Department of Experimental and Clinical Biomedical Sciences Mario Serio, University of FlorenceFlorenceItaly.
Laboratory of Nanotecnology, IRCCS Istituto Tumori Giovanni Paolo II,BariItaly.
Oncol Res. 2022 Jan 31;28(9):873-884. doi: 10.3727/096504021X16273798026651. Epub 2021 Jul 27.
Malignant melanoma is a highly aggressive skin cancer characterized by an elevated grade of tumor cell plasticity. Such plasticity allows adaptation of melanoma cells to different hostile conditions and guarantees tumor survival and disease progression, including aggressive features such as drug resistance. Indeed, almost 50% of melanoma rapidly develop resistance to the BRAF inhibitor vemurafenib, with fast tumor dissemination, a devastating consequence for patients outcomes. Vasculogenic mimicry (VM), the ability of cancer cells to organize themselves in perfused vascular-like channels, might sustain tumor spread by providing vemurafenib-resistant cancer cells with supplementary ways to enter into circulation and disseminate. Thus, this research aims to determine if vemurafenib resistance goes with the acquisition of VM ability by aggressive melanoma cells, and identify a driving molecule for both vemurafenib resistance and VM. We used two independent experimental models of drug-resistant melanoma cells, the first one represented by a chronic adaptation of melanoma cells to extracellular acidosis, known to drive a particularly aggressive and vemurafenib-resistant phenotype, the second one generated with chronic vemurafenib exposure. By performing in vitro tube formation assay and evaluating the expression levels of the VM markers EphA2 and VE-cadherin by Western blotting and flow cytometer analyses, we demonstrated that vemurafenib-resistant cells obtained by both models are characterized by an increased ability to perform VM. Moreover, by exploiting the CRISPR-Cas9 technique and using the urokinase plasminogen activator receptor (uPAR) inhibitor M25, we identified uPAR as a driver of VM expressed by vemurafenib-resistant melanoma cells. Thus, uPAR targeting may be successfully leveraged as a new complementary therapy to inhibit VM in drug-resistant melanoma patients, to counteract the rapid progression and dissemination of the disease.

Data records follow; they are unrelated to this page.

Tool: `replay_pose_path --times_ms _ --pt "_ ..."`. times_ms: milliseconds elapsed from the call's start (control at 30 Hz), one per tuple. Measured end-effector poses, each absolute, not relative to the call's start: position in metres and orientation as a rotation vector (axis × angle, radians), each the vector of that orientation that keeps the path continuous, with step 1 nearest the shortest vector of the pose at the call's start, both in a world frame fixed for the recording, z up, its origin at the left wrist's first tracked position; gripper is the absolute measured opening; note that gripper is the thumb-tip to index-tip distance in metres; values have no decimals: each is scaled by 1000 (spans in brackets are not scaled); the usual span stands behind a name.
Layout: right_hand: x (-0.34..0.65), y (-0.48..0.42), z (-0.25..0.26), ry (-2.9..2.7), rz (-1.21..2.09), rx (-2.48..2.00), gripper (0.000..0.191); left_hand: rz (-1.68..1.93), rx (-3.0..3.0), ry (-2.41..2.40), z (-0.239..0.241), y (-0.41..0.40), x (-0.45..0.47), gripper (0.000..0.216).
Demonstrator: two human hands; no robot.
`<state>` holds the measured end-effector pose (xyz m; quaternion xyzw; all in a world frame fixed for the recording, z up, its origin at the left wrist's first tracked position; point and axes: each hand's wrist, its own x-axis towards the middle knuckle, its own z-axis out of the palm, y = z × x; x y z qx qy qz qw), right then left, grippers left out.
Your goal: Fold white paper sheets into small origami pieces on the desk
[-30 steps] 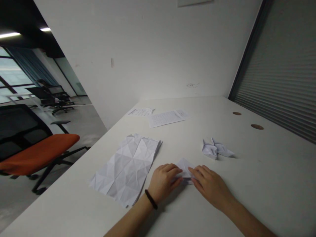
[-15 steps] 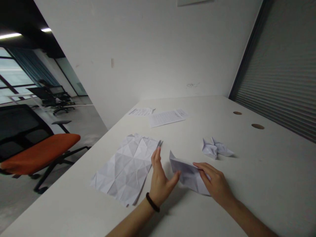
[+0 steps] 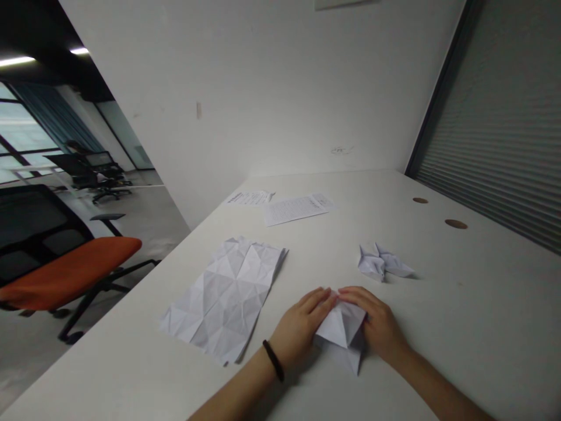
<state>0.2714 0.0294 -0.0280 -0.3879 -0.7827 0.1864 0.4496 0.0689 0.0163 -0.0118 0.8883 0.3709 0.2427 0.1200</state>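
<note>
A small folded white paper piece [image 3: 342, 333] lies on the white table [image 3: 460, 316] near its front edge, between my two hands. My left hand [image 3: 300, 327], with a dark band on the wrist, pinches its left side with fingers pressed together. My right hand [image 3: 379, 324] grips its right side, fingertips meeting the left ones at the paper's top point. A finished folded paper figure [image 3: 383, 263] sits a little beyond my right hand.
A stack of creased white sheets [image 3: 225, 295] lies left of my hands. Two printed sheets [image 3: 298, 209] [image 3: 249, 198] lie farther back. Two round holes [image 3: 456, 224] sit in the tabletop at right. An orange office chair [image 3: 65, 272] stands off the table's left edge.
My left hand, which had lifted off and opened, has come back onto the paper. The paper has been turned and brought closer; both hands now hold it at its top point.
</note>
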Motion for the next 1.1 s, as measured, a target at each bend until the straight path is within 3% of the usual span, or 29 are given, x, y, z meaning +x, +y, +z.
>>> replay_pose_path --times_ms 167,300,500,733,967,1100 --pt "278 36 -35 -2190 369 -1052 50 492 2723 1196 -8 29 49 47" --pt "281 35 -36 -2330 320 -1107 54 230 2695 1138 -4 24 44 60" --pt "277 22 -26 -2411 480 -1029 65 311 2598 1227 1 14 55 55" --pt "271 15 -9 -2370 608 -889 56 421 2539 1323 -1 10 65 51" --pt "263 13 -4 -2282 618 -842 15 532 2541 1480 -10 6 77 53" --pt "261 15 -9 -2281 593 -818 22 562 2554 1511 -15 5 82 52"
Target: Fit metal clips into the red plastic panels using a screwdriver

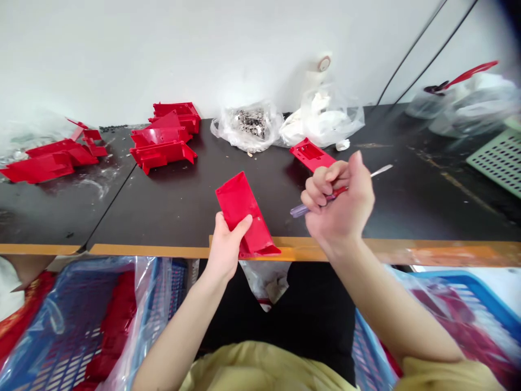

恶性黑色素瘤是一种高度侵袭性的皮肤癌,其特征是肿瘤细胞可塑性升高。这种可塑性使黑色素瘤细胞能够适应不同的恶劣环境,并保证肿瘤的存活和疾病的进展,包括耐药等侵袭性特征。事实上,近 50%的黑色素瘤患者对 BRAF 抑制剂维莫非尼迅速产生耐药性,导致肿瘤快速扩散,这对患者的预后造成严重影响。血管生成拟态(VM),即癌细胞能够自我组织成灌注的类似血管的通道的能力,可能通过为维莫非尼耐药的癌细胞提供补充进入循环和扩散的途径来维持肿瘤的扩散。因此,本研究旨在确定维莫非尼耐药是否伴随着侵袭性黑色素瘤细胞获得 VM 能力,并鉴定出与维莫非尼耐药和 VM 相关的驱动分子。我们使用了两种独立的耐药黑色素瘤细胞实验模型,第一种模型是通过黑色素瘤细胞对细胞外酸中毒的慢性适应来代表,已知这种适应会导致特别侵袭性和维莫非尼耐药的表型;第二种模型是通过慢性维莫非尼暴露产生的。通过进行体外管形成实验,并通过 Western blot 和流式细胞仪分析评估 VM 标志物 EphA2 和 VE-cadherin 的表达水平,我们证明了两种模型获得的维莫非尼耐药细胞具有增强的 VM 能力。此外,通过利用 CRISPR-Cas9 技术和使用尿激酶型纤溶酶原激活物受体 (uPAR) 抑制剂 M25,我们确定 uPAR 是维莫非尼耐药黑色素瘤细胞表达的 VM 的驱动分子。因此,靶向 uPAR 可能成功地用作耐药黑色素瘤患者抑制 VM 的新辅助治疗方法,以抵抗疾病的快速进展和扩散。